Officiellement, la dernière personne à se plier à cette obligation est le Président de la Haute Autorité de Prévention et de Lutte contre la Corruption et les Infractions Assimilées (APLUCIA), Aba Kimelabalou. C’était le 14 mars 2023. « L’article 145 de la constitution togolaise prescrit que toute personnalité citée dans cet article doit faire la déclaration des biens et avoirs à l’occasion de son entrée en fonction et à la fin », avait-il déclaré avant d’ajouter que « c’est une obligation en matière de bonne gouvernance et de la transparence. Chaque assujetti, a-t-il dit, doit pouvoir répondre et qu’à la fin on s’assure que son patrimoine n’a pas évolué de façon indue.

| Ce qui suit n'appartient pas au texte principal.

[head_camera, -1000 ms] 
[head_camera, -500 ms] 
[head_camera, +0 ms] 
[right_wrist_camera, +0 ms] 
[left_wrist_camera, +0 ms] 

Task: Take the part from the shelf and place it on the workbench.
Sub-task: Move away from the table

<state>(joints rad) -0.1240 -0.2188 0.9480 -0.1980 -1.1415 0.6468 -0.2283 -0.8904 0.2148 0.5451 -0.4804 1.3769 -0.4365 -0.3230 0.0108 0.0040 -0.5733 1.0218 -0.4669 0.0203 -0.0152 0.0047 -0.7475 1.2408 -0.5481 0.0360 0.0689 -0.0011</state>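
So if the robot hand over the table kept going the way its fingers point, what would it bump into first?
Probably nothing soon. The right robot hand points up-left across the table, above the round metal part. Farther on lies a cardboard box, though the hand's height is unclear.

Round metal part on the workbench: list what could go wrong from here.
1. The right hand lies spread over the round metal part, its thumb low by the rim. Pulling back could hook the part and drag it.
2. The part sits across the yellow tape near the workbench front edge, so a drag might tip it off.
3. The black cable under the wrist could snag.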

Dans un pays ou les affaires d’enrichissement illicite, de détournement et de blanchiment d’argent sont monnaies courantes , cette loi devrait être appliquée à la lettre. Mais que nenni. Les nombreux appels publics lancés par le médiateur de la République chargé de recueillir les déclarations semblent tomber dans les oreilles de sourds. Tout ceci au vu et au su du Chef de l’Etat, Faure Gnassingbé qui semble s’accommodé avec ce qui ressemble à un refus délibéré des assujettis d’obéir à la loi. Et pourtant, certains de ses homologues de la sous-région font de la déclaration l’une de leurs armes contre la propagation de la corruption dans leur pays.
Le Ghana et le Liberia dans le concret
Au Liberia, le Président, Joseph Boakai , a suspendu le mercredi 12 février 2025 , 457 fonctionnaires gouvernementaux pour non-respect des obligations de déclaration de patrimoine. Cette sanction intervient après la publication d’un rapport de l’Agence anti-corruption du Liberia (LACC), qui a identifié ces responsables comme n’ayant pas soumis leurs déclarations avant le délai fixé en novembre 2024.
Selon le communiqué de la Présidence, les fonctionnaires concernés sont suspendus pour une période d’un mois sans salaire, ou jusqu’à ce qu’ils se conforment aux exigences légales en matière de transparence. Parmi les fonctionnaires sanctionnés figurent notamment l’intégralité de la direction par intérim de la Liberia Electricity Corporation (LEC), des personnalités de premier plan telles que Mohamed Maladho Bah, envoyé spécial du Président pour l’investissement, et Christopher Hages Onanuga, ambassadeur itinérant pour le tourisme.
Le Chef de l’Etat a affirmé son engagement envers la bonne gouvernance, la transparence et la lutte contre la corruption, soulignant que « la déclaration d’actifs n’est pas seulement une obligation légale mais aussi une mesure fondamentale pour promouvoir la transparence et restaurer la confiance du public dans les institutions ».
Plus proche du Togo, au Ghana, le Président John Dramani Mahama frappe fort en matière de transparence. Il a choisi de rendre publique sa déclaration de patrimoine, un geste rare qui marque son engagement contre la corruption. Lors de cette remise publique, Mahama a insisté sur l’importance de la prévention dans la lutte contre la corruption. Selon lui, au-delà des mesures répressives, il est primordial de mettre en place des mécanismes pour empêcher les dérives. Les hauts fonctionnaires et ministres sont appelés à respecter cette obligation.
En se positionnant publiquement pour la déclaration des biens, ces deux Chefs d’Etat envoient un message fort dans le renforcement de la lutte contre la corruption. En effet, la déclaration de patrimoine, bien conçue et appliquée avec rigueur, constitue un levier efficace pour garantir l’intégrité des décideurs. Mais au Togo, la déclaration des biens n’est devenue qu’une réforme brandie pour cacher la mauvaise foi dans un semblant de lutte contre la corruption.